We never use them and have never had a leak or a problem with the bed creeping in.

Mike


----------



## campmg (Dec 24, 2005)

Tighten just to snug. I read a post once that someone forgot to tighten them and the bed started closing on them.


----------



## PDX_Doug (Nov 16, 2004)

Sounds like I am in the minority here, but I tighten ours down pretty hard. I am not convinced you could not pull them out of the wall if you went too tight, but I crank on them pretty good.

Happy Trails,
Doug


----------



## LarryTheOutback (Jun 15, 2005)

PDX_Doug said:


> Sounds like I am in the minority here, but I tighten ours down pretty hard.


Doug, I'm surprised you don't use a torque wrench.









We don't tighten them much at all ... perhaps a 1/4 turn beyond just touching; enough so they stay up, but no more. My assumption has been that these are to prevent the slide from moving back in rather than to tighten a weather seal. We've had no leaks.

Ed


----------



## HootBob (Apr 26, 2004)

PDX_Doug said:


> Sounds like I am in the minority here, but I tighten ours down pretty hard. I am not convinced you could not pull them out of the wall if you went too tight, but I crank on them pretty good.
> 
> Happy Trails,
> Doug


We snapped the knob off of our other Outback tightening it down too much

Don


----------



## tdvffjohn (Mar 10, 2005)

Dunno, the inside was DW's job, I did the outside on set up and packing up

John


----------



## 2500Ram (Oct 30, 2005)

We keep ours just snug but the PO I guess liked them really tight because the curbside plastic knob stripped on our first trip out. Now there is a small wrench in the tip out drawer to tighten that side just a tad. No leaks.

Hey was the the first useful use of the tip out drawer
















Bill


----------



## schrade (May 5, 2005)

We use them just tight enough so that our smart allec friends we camp with dont push our bed in at night with us sleeping in it.


----------



## 3LEES (Feb 18, 2006)

schrade said:


> We use them just tight enough so that our smart allec friends we camp with dont push our bed in at night with us sleeping in it.

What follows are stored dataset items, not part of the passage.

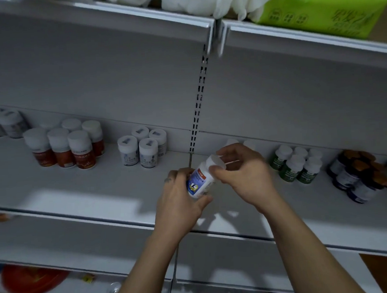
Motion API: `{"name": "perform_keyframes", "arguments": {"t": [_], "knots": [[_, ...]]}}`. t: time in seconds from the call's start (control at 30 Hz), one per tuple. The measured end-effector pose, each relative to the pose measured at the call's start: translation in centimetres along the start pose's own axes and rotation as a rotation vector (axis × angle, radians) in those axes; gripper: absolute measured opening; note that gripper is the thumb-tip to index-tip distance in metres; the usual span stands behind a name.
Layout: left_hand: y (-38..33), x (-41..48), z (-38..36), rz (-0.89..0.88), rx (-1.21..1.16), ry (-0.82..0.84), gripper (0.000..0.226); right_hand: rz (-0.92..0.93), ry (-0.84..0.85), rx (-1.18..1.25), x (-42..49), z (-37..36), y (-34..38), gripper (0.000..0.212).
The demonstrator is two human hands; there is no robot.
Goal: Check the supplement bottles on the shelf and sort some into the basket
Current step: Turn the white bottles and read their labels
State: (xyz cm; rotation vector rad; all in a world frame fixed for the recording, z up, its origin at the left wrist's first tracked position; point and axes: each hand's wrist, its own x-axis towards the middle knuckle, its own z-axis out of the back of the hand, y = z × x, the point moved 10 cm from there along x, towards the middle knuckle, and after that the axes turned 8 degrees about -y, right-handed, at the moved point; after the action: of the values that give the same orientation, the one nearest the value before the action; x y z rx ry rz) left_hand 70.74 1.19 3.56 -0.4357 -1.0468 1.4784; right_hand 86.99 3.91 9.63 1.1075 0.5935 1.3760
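- Both forearms reach up from the bottom of the frame and meet just below centre, over the front part of the middle shelf point(77, 200).
- Her or his left hand point(177, 193) wraps the body of a white bottle point(200, 180) with a blue and yellow label; the fingers are curled round it and the thumb lies underneath.
- That bottle is held tilted, clear of the shelf, with its top leaning toward the upper right.
- At the top, the right hand point(242, 177) pinches the white cap point(215, 162), thumb on the near side and fingers bent over the far side.
- From where I stand this looks like the checking step: one bottle in hand, the cap being tried or the label turned for reading. I cannot tell whether the cap is loose.
- Left of centre on the same shelf stand red-labelled bottles point(62, 148) and a group of four white-capped bottles point(142, 147).
- Right of the hands are green bottles point(294, 164), and dark bottles with orange caps point(359, 176) sit at the right edge.
- No basket shows anywhere in the frame, so nothing can be said of what has been sorted.
- Next, I would guess, comes a decision: set the bottle upright with its own kind, or carry it down to the basket. That calls for a firm one-handed hold and a look away from the shelf.
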Motion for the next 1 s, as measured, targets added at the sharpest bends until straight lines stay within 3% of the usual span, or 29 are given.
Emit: {"name": "perform_keyframes", "arguments": {"t": [0.17, 0.33, 0.67, 1.0], "knots": [[1.8, 0.3, -1.1, -0.003, 0.313, 0.164, 0.067, 0.021, 0.023, -0.29, 4.0, -1.2, -1.8, 0.025], [2.0, 1.0, -1.3, -0.02, 0.383, 0.244, 0.062, 0.085, 0.024, -0.459, 8.6, -2.9, -2.6, 0.027], [1.6, 2.5, -1.3, -0.038, 0.469, 0.246, 0.054, 0.049, 0.019, -0.704, 13.7, -6.2, -5.8, 0.027], [1.5, 3.1, -0.9, -0.128, 0.597, 0.225, 0.059, 0.137, -0.009, -0.899, 14.2, -5.7, -7.5, 0.024]]}}
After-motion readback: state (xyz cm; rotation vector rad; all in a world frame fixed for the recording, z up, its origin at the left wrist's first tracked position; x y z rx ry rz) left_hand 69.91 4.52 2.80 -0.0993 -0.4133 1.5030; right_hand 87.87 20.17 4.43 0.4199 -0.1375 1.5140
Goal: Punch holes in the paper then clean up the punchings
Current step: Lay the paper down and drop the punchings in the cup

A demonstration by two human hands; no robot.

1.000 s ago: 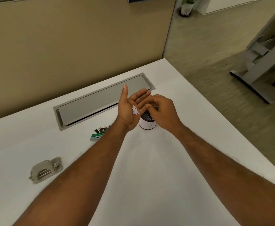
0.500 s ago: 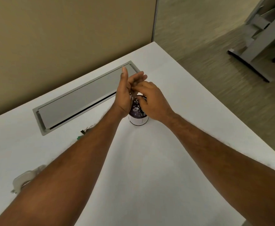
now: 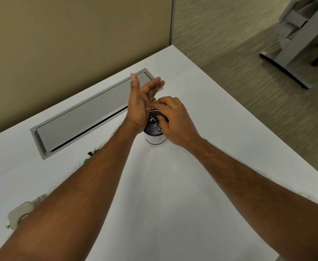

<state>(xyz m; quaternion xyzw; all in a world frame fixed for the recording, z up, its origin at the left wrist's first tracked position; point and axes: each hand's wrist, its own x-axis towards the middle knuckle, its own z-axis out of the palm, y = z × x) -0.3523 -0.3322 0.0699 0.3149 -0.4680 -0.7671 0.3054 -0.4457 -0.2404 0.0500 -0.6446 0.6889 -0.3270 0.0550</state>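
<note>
Since 1 s ago: left hand has tipped from palm-up to on-edge, & the white heap on its palm is gone but for one speck. Left hand: fingers straight & together, thumb up, holds nothing; palm faces frame right, just above the cup. Right hand: fingers curled, tips touching the left palm; whether they pinch anything cannot be told. Knuckles up, it hovers over the cup's mouth. Cup: white wall, dark mesh inside w/ white punchings in it, upright on the white desk, frame centre. Hole punch: lower left, partly hidden by the left forearm. Both forearms reach in from the bottom edge.
</note>
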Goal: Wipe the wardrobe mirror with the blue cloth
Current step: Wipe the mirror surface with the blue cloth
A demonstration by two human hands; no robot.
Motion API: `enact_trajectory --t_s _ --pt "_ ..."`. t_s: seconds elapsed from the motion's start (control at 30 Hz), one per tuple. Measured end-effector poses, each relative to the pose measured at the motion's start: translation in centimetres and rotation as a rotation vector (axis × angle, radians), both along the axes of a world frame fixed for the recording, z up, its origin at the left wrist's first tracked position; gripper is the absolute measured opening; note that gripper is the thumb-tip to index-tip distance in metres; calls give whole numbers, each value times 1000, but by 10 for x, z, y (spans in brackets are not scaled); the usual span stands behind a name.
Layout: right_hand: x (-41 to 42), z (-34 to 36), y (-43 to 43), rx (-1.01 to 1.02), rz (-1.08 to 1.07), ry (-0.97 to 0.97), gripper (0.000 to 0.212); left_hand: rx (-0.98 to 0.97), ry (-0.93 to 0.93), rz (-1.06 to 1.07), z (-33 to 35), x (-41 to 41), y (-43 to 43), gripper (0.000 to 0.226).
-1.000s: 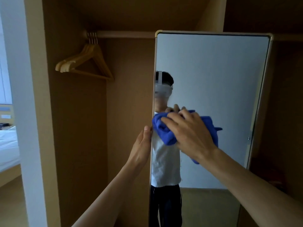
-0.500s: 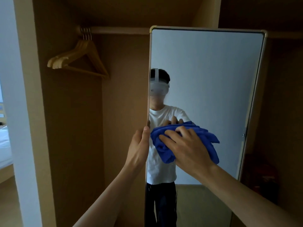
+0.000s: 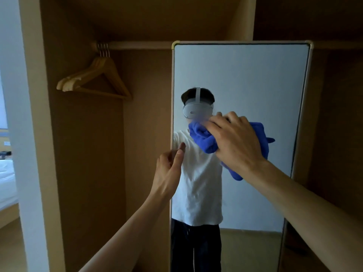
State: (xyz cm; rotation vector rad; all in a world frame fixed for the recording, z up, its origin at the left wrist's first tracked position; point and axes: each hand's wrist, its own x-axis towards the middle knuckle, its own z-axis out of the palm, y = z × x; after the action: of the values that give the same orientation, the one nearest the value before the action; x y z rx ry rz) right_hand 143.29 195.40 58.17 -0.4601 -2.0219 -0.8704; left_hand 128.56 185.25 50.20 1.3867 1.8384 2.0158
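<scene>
Both hands work the tall wood-framed wardrobe mirror (image 3: 255,85): right hand (image 3: 238,141) has carried the bunched blue cloth (image 3: 204,139) upward, left hand (image 3: 170,169) loosely steadying its edge.

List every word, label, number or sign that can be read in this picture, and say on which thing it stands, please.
None can be read.
Tall wardrobe mirror with pale frame: no text.
Crumpled blue cloth: no label visible.
Wooden clothes hangers: no marking visible.
White headset in the reflection: no legible brand.
Small plate on the far left wall: too small and blurred to read.
</scene>
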Motion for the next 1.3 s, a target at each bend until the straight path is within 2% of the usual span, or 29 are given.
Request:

With our jack knife sofa in the upright position, I don't think our slide would go very far...even with someone trying to help it!

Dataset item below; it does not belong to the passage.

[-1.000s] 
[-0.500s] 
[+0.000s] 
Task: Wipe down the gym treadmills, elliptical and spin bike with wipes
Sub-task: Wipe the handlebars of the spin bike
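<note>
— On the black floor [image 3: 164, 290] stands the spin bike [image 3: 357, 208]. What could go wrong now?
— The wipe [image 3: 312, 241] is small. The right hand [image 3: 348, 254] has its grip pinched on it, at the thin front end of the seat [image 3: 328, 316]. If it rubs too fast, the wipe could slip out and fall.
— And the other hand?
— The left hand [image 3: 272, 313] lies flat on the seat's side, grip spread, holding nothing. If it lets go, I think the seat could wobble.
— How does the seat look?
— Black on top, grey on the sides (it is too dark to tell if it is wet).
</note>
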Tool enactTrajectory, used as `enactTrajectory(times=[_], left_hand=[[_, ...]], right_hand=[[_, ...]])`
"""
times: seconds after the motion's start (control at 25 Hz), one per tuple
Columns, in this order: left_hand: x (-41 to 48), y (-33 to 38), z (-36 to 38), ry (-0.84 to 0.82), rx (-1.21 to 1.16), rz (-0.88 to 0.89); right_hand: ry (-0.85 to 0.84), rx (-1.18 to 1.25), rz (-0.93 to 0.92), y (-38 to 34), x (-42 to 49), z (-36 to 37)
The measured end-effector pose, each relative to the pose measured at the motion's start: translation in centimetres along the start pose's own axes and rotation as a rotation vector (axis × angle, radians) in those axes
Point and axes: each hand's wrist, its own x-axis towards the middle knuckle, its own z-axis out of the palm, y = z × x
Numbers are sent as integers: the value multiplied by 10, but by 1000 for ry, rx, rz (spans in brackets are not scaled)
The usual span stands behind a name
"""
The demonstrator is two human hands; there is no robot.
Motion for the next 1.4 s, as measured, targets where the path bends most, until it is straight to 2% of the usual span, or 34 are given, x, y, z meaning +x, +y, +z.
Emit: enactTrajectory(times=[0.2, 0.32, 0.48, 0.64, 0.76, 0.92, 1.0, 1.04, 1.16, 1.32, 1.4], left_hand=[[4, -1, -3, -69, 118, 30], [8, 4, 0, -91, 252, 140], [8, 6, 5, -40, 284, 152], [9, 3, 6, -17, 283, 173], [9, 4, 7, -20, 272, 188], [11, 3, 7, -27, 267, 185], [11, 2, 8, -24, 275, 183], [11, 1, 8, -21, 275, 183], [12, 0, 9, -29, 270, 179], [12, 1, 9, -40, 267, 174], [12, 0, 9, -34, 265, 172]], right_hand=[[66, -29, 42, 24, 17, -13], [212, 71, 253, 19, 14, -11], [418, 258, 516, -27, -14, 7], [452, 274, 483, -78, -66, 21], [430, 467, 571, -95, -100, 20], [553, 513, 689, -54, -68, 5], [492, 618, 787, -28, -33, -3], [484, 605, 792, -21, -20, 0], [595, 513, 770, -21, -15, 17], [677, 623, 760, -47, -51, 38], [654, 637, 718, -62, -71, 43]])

Nonetheless, we tighten the knobs a couple of twists past contact. No problems to date.

Dan


----------



## mrw3gr (Feb 19, 2006)

just snug...no leaks


----------



## Lady Di (Oct 28, 2005)

Since we had to reglue one knob, and the onther one is loose, just tight enough to keep thep pressure on them so they won't slide off.


----------



## PDX_Doug (Nov 16, 2004)

schrade said:


> We use them just tight enough so that our smart allec friends we camp with dont push our bed in at night with us sleeping in it.


Man! Those people get around don't they! I think I have the same friends here in Oregon!









Happy Trails,
Doug


----------



## Thor (Apr 7, 2004)

Katrina said:


> Alot of members don't use them at all and not using them is no excuse for a leak.
> I just tighten mine down snug.


I do not use them at all. No leaks.

Thor


----------



## Guest (Nov 18, 2006)

FraTra said:


> For those of you that have a queen slide, which is most all of us, how tight do you tighten the screw down thingies on the inside of the bed slide. Even though they have found 2 places were rain water was getting in around my queen slide (1. bed guide rails ascue, 2. a place that was unsealed at the factory) I have been asked 3 times if I use them and how tight I make them. My reply was, yes I use them and I tighten them tight until I get afraid they may start to pull away from the wall (which they probably wouldn't).


hello my queen slide was leaking also not much but a leak is aleak.with a poncho and flashlight i found that the main gasket around pullout was not right.it seems the right sideoneoverlapped to make a seal buthe left didnot. so with a flat butterknife.under the gasket i slid it top to bottom slowly.and made them all the same .done leak stoped..then i noticed it was very dry gasket that is so alil amorall on it brought it back to life. also had a nother leak under couuch i tracked that down too. aheavetyrain from the rear any why water got into tt by way of the taillight and ran along the wire into tt alil plumbers putty on inside top of lensecover done . its alittle long story but hope it helped kenny


----------



## FraTra (Aug 21, 2006)

Talked to the dealer again Friday and was told they reproduced the leak with a hose but could stop the slide leak by tightening down the clamps. I told them again I used the clamps and tightened them enough that I was afraid to go any tighter because the plastic knob might break. I think they are trying blame me because I am insisting on a replacement unit. There was a second leak they found though.


----------



## NDJollyMon (Aug 22, 2003)

I had queen slide leaking too. It came in the bottom of the seal. Problem was the adjustment screws too high on the slide supports outside. When they are adjusted lower, the slide slopes away from the main unit just a tad. Keep the trailer tongue a little higher and water doesn't tend to hang around long enough to get in.

Now...the clamp thing. First few years, OUTBACK put the clamps on the bottom of the slide. Later years, they were moved up to the sides of the slide. (mine are on the bottom) If I crank on them...they just tilt the slide back up level...so I only give them enough turns to keep the slide in place. (very little)

The only other leak on that slide was caused by a small twig that got under the seal.


----------



## Oregon_Camper (Sep 13, 2004)

I just so tht it's snug...but not tight by any means.


----------